Every record below is to be copied exactly, with its images omitted.
**** Source records
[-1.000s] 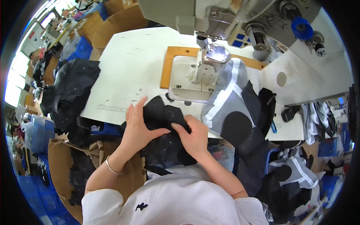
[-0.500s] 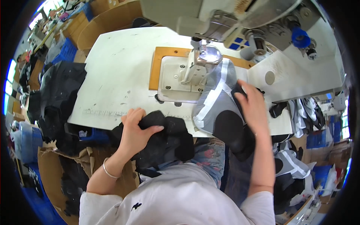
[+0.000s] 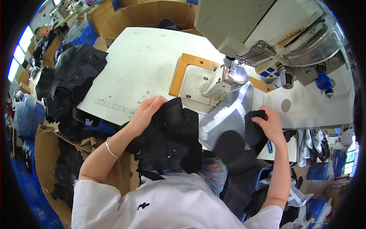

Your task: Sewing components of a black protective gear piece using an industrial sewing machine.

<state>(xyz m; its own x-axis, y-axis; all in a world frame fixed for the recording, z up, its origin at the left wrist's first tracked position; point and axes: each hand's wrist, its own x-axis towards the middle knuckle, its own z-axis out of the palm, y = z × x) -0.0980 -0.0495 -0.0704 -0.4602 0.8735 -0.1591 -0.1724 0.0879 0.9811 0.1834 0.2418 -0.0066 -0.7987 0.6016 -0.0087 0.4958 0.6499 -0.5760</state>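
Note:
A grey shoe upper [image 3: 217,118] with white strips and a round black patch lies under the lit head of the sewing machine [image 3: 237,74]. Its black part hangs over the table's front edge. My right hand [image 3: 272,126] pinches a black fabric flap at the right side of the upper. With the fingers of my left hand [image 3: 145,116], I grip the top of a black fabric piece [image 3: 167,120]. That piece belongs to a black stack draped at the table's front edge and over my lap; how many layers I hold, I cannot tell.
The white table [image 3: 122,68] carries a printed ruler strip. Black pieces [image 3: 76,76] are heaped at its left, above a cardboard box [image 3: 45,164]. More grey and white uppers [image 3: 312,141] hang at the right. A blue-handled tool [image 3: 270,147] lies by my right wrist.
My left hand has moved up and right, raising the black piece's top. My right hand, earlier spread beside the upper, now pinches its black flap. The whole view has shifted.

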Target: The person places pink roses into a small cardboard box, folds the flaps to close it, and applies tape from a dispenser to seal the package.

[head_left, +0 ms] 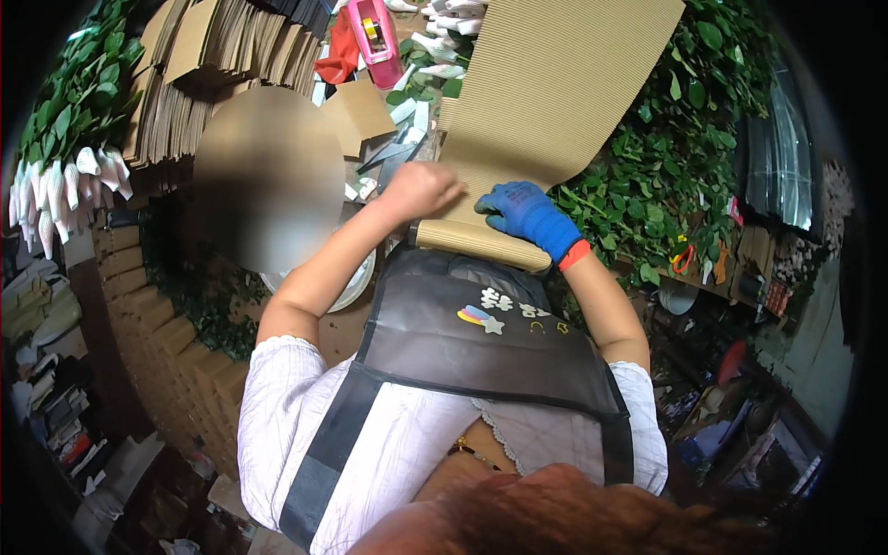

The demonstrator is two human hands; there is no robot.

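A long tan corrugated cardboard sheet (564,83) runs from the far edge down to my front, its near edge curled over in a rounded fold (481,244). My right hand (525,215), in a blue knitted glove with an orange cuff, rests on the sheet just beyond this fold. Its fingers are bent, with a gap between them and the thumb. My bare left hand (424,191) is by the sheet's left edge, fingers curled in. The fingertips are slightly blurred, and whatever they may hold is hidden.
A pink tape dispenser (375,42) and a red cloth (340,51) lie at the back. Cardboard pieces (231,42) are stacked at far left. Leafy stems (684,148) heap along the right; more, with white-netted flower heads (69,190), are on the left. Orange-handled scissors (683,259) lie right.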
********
- **Answer to the exercise**:
[-1.000s] 
[-0.500s] 
[+0.000s] 

Your task: Sewing components of a black protective gear piece using an industrial sewing machine.

<state>(xyz m; its own x-axis, y-axis; all in a world frame fixed for the recording, z up, its origin at the left wrist's first tracked position; point and axes: each hand's wrist, its own x-axis towards the middle knuckle, its own z-axis out of the palm, y = z × x) -0.0980 -0.0495 -0.0704 -0.4602 0.8735 -0.1591 -0.1724 0.0879 0.9811 0.1834 0.2418 -0.0066 -0.7987 0.6016 -0.0087 0.4958 0.6499 -0.5760</state>
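Note:
A grey shoe upper [image 3: 217,118] with white strips and a round black patch lies under the lit head of the sewing machine [image 3: 237,74]. Its black part hangs over the table's front edge. My right hand [image 3: 272,126] pinches a black fabric flap at the right side of the upper. With the fingers of my left hand [image 3: 145,116], I grip the top of a black fabric piece [image 3: 167,120]. That piece belongs to a black stack draped at the table's front edge and over my lap; how many layers I hold, I cannot tell.
The white table [image 3: 122,68] carries a printed ruler strip. Black pieces [image 3: 76,76] are heaped at its left, above a cardboard box [image 3: 45,164]. More grey and white uppers [image 3: 312,141] hang at the right. A blue-handled tool [image 3: 270,147] lies by my right wrist.
My left hand has moved up and right, raising the black piece's top. My right hand, earlier spread beside the upper, now pinches its black flap. The whole view has shifted.
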
Target: The person places pink roses into a small cardboard box, folds the flaps to close it, and applies tape from a dispenser to seal the package.

[head_left, +0 ms] 

The demonstrator is two human hands; there is no robot.

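A long tan corrugated cardboard sheet (564,83) runs from the far edge down to my front, its near edge curled over in a rounded fold (481,244). My right hand (525,215), in a blue knitted glove with an orange cuff, rests on the sheet just beyond this fold. Its fingers are bent, with a gap between them and the thumb. My bare left hand (424,191) is by the sheet's left edge, fingers curled in. The fingertips are slightly blurred, and whatever they may hold is hidden.
A pink tape dispenser (375,42) and a red cloth (340,51) lie at the back. Cardboard pieces (231,42) are stacked at far left. Leafy stems (684,148) heap along the right; more, with white-netted flower heads (69,190), are on the left. Orange-handled scissors (683,259) lie right.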

The output is complete as shown.